Se proviamo a cercare dei sinonimi della parola “cattiveria”, ecco il risultato: malvagità, malignità, perfidia, meschinità, bassezza, crudeltà, spietatezza, scelleratezza… E non è tutto, potremmo infatti continuare con: azione riprovevole, ingiustizia, mascalzonata, ribalderia, empietà, carognata… (fonte: dizionari.corriere.it).

Forse la parola “cattivo” – e tutti i suoi derivati – ha perso il suo vero significato e sta diventando un atteggiamento da adottare (come possono essere la tenacia, la passione, ecc.) per raggiungere i propri obiettivi.

Riprendiamo le affermazioni sopra citate e proviamo a sostituire la parola “cattiveria” con alcuni dei suoi sinonimi. Ecco il risultato:

  • “Abbiamo tanta rabbia e malvagità agonistica da sfogare sul campo”;
  • “Mancata la perfidia, bisogna lavorare sulla testa”;
  • “Credo sia fondamentale affrontare il match con la giusta crudeltà agonistica”;
  • “Serve più spietatezza sotto porta”…

Lette così, queste affermazioni sembrano piuttosto un “Mors tua, vita mea” ma non credo (non voglio credere) che sia proprio questo il messaggio che vogliono esprimere tali sportivi. Lo sport agonistico prevede l’impegno su molti aspetti che riguardano sia la sfera personale (fatica, concentrazione, allenamento fisico e mentale, motivazione, rinunce, compromessi, …) che quella sociale (rispetto, coesione, senso di appartenenza, complicità, vincoli, …). Generalmente questi impegni prevedono un esito che al momento della prestazione agonistica (gara, partita, ecc.) si esplicano in determinazione, responsabilità, forza, audacia, ecc.
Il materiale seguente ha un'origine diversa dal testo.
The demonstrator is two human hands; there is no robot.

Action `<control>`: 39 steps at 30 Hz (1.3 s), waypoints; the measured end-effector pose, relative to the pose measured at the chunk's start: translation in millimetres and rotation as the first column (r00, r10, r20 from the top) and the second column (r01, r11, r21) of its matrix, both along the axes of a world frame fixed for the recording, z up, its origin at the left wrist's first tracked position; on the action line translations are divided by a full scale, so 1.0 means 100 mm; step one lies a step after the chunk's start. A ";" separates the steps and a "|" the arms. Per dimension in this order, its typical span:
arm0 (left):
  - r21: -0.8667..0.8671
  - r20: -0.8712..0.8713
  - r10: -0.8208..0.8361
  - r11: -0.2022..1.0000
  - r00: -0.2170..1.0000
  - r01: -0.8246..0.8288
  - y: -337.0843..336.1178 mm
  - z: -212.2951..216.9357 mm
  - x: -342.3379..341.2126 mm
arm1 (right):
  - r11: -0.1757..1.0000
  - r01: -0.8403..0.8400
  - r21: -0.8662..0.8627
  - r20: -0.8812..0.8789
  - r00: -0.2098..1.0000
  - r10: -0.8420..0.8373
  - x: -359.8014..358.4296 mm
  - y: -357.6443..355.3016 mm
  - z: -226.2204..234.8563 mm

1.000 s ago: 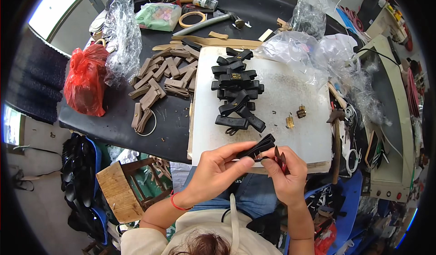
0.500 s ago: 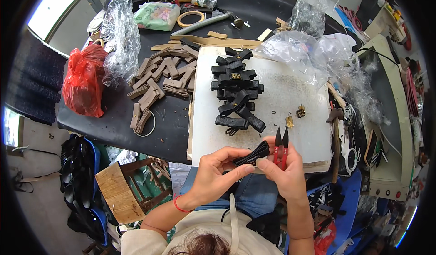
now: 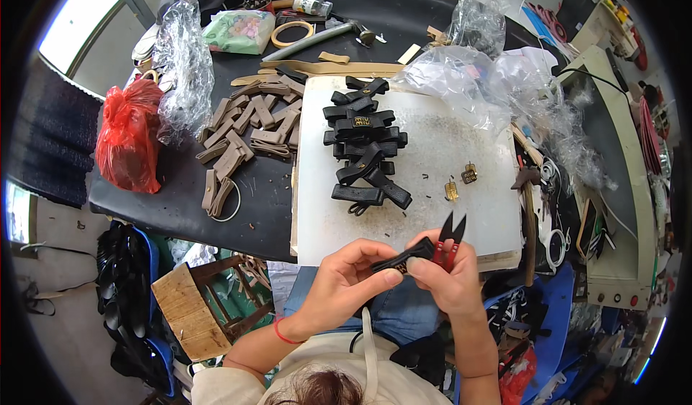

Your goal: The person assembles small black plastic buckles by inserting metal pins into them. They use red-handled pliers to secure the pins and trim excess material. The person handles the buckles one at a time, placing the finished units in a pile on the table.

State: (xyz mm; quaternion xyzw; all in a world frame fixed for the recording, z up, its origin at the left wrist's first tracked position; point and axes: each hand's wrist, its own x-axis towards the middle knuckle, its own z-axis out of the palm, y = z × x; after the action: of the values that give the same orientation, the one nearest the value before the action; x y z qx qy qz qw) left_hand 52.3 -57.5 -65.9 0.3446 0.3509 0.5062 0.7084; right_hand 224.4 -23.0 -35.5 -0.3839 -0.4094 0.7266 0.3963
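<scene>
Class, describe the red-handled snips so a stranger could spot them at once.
Find the white work board on the dark table. At its near edge, the right hand holds small snips. Unlike the black straps nearby, they have red handles and two pointed blades.

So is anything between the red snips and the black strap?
Nothing visible is. The left hand pinches the black strap, and the right hand holds the red snips right at its end, blades pointing up over the white board.

we are seeing a black strap (image 3: 404, 259) and red-handled snips (image 3: 448, 243) with dark blades, a white board (image 3: 461, 145) bearing black straps (image 3: 364, 145), tan straps (image 3: 249, 127) lying on a black table (image 3: 180, 188), and a red bag (image 3: 130, 134).
</scene>
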 end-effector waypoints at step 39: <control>0.166 -0.019 0.059 0.985 0.998 -0.055 0.05 -0.11 0.00 | 0.972 -0.110 0.209 0.670 0.740 -0.060 -0.07 -0.02 0.13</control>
State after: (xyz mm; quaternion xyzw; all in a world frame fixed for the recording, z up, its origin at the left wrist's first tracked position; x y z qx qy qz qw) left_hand 52.6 -52.7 -77.0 0.3980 0.3256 0.5496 0.6584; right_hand 217.5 -25.0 -22.3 -0.5646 -0.6126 0.4909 0.2548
Raggiungere il proprio obiettivo, sia che si tratti di una prestazione soddisfacente o di una vittoria, rappresenta il buon esito della nostra preparazione: il lavoro dell’atleta è quello di rispondere alle esigenze del proprio allenatore (nei giochi di squadra) o quelli personali (nei giochi individuali). In ogni caso l’obiettivo, se ben chiaro e definito, è il “movente” del nostro impegno ovvero ciò per cui stiamo lavorando.

Un obiettivo adeguato.

Come in tutti i casi della vita, a volte tra noi e l’obiettivo si frappongono degli imprevisti che potrebbero intaccare la nostra autostima: la pioggia che rende scivoloso il campo; il pubblico un po’ troppo ostile; un avversario in particolare stato di grazia; e così via. Senza un adeguato allenamento mentale – che in estrema sintesi significa imparare a concentrarsi sulla propria prestazione in modo che qualsiasi imprevisto risulti ininfluente – la difesa della nostra autostima ci impone di addurre giustificazioni della sconfitta che non sempre ne rappresentano il vero motivo. Il campo, appunto, era troppo sdrucciolevole, il pubblico troppo ostile, l’avversario troppo forte.
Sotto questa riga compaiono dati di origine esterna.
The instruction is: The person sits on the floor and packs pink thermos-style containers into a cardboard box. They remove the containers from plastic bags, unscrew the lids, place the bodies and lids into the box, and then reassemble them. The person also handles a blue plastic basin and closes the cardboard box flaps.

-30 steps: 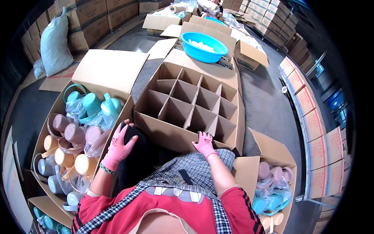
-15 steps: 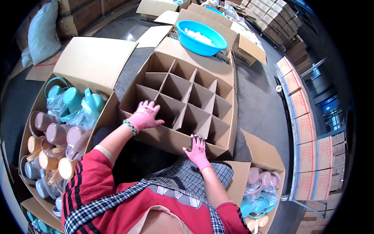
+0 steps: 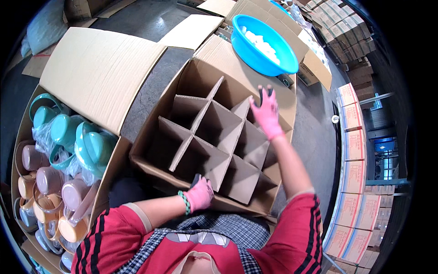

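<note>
A large cardboard box [image 3: 157, 176] stands open in front of me, tilted in view. Inside it a cardboard divider grid [image 3: 214, 121] forms several bare compartments. My left hand [image 3: 200, 195], in a pink glove with a dark fingertip, rests at the near wall beside a divider panel's end. Its fingers are slightly apart and bent over the edge, tips partly hidden. At the far right of the grid, my right hand [image 3: 267, 114], gloved alike, has thumb and fingers spread. The thumb is close to a divider's end; whether it touches cannot be seen.
On the left stands a box [image 3: 116, 160] of wrapped teal, mauve, orange and blue plastic cups or pitchers. A blue basin [image 3: 264, 68] with white pieces sits beyond the grid box. Stacked cartons [image 3: 351, 182] line the right side. Grey floor [image 3: 153, 75] shows between boxes.
My right hand has moved from the near wall to the far right of the grid. My left hand has slid right and nearer along the near wall. The view has shifted.
</note>
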Motion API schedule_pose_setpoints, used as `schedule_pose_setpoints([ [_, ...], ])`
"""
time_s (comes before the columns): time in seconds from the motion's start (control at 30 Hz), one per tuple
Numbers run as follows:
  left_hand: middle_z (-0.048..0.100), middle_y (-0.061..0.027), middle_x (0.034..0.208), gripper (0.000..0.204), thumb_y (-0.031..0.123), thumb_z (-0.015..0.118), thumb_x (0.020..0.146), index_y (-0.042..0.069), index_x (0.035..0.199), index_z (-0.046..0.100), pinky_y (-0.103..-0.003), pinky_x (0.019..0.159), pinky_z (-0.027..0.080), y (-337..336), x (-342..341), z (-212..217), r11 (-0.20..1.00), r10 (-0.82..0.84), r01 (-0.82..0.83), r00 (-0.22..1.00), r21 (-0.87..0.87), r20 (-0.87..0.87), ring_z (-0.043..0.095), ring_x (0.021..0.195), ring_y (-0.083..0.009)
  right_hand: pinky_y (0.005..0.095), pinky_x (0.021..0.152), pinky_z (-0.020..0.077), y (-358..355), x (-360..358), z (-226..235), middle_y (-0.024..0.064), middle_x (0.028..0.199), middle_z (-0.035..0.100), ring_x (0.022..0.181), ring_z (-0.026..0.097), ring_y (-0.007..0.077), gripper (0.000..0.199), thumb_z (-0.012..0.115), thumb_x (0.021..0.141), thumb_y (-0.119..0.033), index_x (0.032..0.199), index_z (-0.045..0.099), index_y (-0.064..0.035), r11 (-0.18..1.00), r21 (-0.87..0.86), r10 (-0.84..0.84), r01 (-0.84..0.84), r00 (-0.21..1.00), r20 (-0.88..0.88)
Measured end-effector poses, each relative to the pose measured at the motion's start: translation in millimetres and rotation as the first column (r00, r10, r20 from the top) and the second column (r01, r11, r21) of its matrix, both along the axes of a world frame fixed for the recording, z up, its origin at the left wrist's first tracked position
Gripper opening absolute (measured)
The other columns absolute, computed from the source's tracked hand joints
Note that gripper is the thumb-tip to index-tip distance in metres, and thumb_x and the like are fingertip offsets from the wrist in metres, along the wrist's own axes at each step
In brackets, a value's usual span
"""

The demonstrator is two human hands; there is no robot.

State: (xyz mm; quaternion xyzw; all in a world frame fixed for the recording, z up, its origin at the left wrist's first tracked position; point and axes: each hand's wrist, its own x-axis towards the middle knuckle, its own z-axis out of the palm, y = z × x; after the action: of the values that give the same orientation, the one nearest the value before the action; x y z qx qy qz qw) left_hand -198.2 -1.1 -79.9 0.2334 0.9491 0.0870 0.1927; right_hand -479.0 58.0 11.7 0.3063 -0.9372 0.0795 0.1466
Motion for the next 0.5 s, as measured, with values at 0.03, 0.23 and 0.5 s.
schedule_pose_setpoints([
  [0.03, 0.055, -0.0137, 0.090, 0.048, 0.049, 0.056, 0.070, 0.005, 0.088, 0.063, -0.045, 0.082, 0.034, 0.9, -1.1, -1.0, 1.000, 0.003, -0.004, 1.000, 0.021, 0.017, 0.050, 0.090, -0.0300, 0.0416, 0.089, 0.0395, -13.4, -32.3, 0.7, 0.0236, 0.127, 0.032, 0.108, 0.044, 0.0369, 0.059, 0.062, 0.074, -0.030, 0.123, 0.039, -0.0068, 0.998, 0.060, -0.019, 0.023, 0.998, -0.065],
  [0.23, 0.050, -0.0113, 0.099, 0.053, 0.045, 0.060, 0.068, 0.005, 0.104, 0.055, -0.045, 0.088, 0.032, -21.0, -1.6, 9.3, 0.965, -0.070, 0.043, 0.993, 0.258, 0.098, 0.047, 0.094, -0.0286, 0.0381, 0.078, 0.0472, -77.5, -162.9, -4.3, 0.0218, 0.120, 0.038, 0.095, 0.055, 0.0342, 0.075, 0.067, 0.070, -0.033, 0.128, 0.028, -0.0061, 0.950, 0.185, -0.231, 0.252, 0.964, -0.130],
  [0.5, 0.047, -0.0191, 0.112, 0.032, 0.026, 0.046, 0.078, 0.005, 0.099, 0.056, -0.049, 0.093, 0.029, -48.5, -6.3, 3.4, 0.979, 0.068, -0.078, 0.996, 0.188, 0.057, 0.045, 0.102, -0.0346, 0.0417, 0.095, 0.0342, -74.3, -265.7, -25.0, 0.0266, 0.132, 0.022, 0.114, 0.040, 0.0390, 0.071, 0.052, 0.078, -0.025, 0.135, 0.015, -0.0025, 0.869, 0.207, -0.456, 0.449, 0.890, -0.016],
])
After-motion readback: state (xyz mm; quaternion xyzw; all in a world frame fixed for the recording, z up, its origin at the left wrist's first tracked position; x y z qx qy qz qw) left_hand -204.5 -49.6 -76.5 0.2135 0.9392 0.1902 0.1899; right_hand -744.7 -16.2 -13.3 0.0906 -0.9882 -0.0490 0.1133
Ma se per la pioggia e la folla non posso farci niente, relativamente all’avversario posso fare qualcosa, che però non va nella (corretta) direzione del riconoscimento della sua forza o nel miglioramento del mio allenamento, bensì su questioni legate all’atteggiamento. C’è chi affronta una sconfitta con senso di frustrazione e, per uscirne, usa strategie che utilizzano “cattiveria” e “vendetta”. Questo è sport?

E’ questo che può accadere se affrontiamo le sconfitte in questo modo: diventiamo cattivi, e se non lo facciamo, dobbiamo imparare a farlo. Atleti e allenatori che parlano dunque di cattiveria dovrebbero capire che forse hanno utilizzato un sostantivo non corretto… Potrebbero parlare invece di veemenza, di determinazione, intensità, passione, ardore…
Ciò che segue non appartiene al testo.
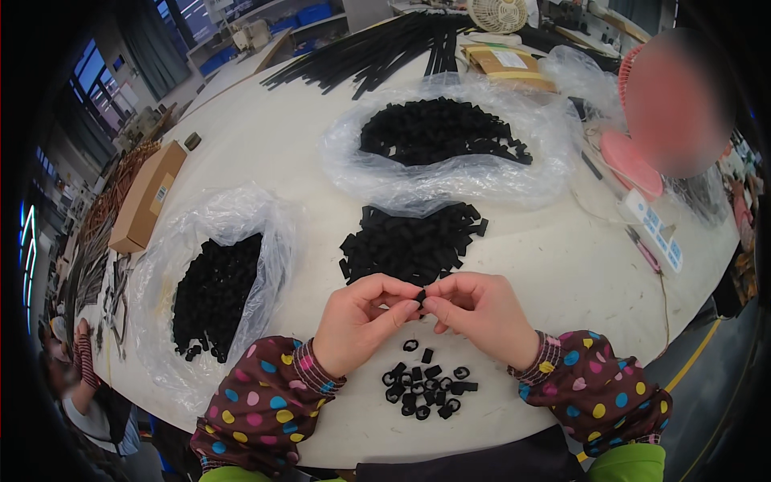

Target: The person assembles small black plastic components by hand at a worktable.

Sentite come suonerebbero meglio le solite dichiarazioni:

  • “Abbiamo tanta rabbia e passione agonistica da sfogare sul campo”;
  • “Mancata la determinazione, bisogna lavorare sulla testa”;
  • “Dobbiamo continuare ad avere questa intensità“;
  • “Serve più concentrazione“…

La sostanza delle affermazioni non cambierebbe ma finalmente avremmo utilizzato le parole corrette per descrivere quello che è accaduto. Credo che in questo modo potremmo essere innanzitutto più onesti con noi stessi perché daremmo nome alle emozioni invece di ricondurre tutto a una reazione; potremmo poi passare un bel messaggio (soprattutto ai giovani!) e abbassare un po’ i toni che – di questi tempi – è sempre una buona cosa.

La cattiveria non è una virtù: è semplicemente debolezza.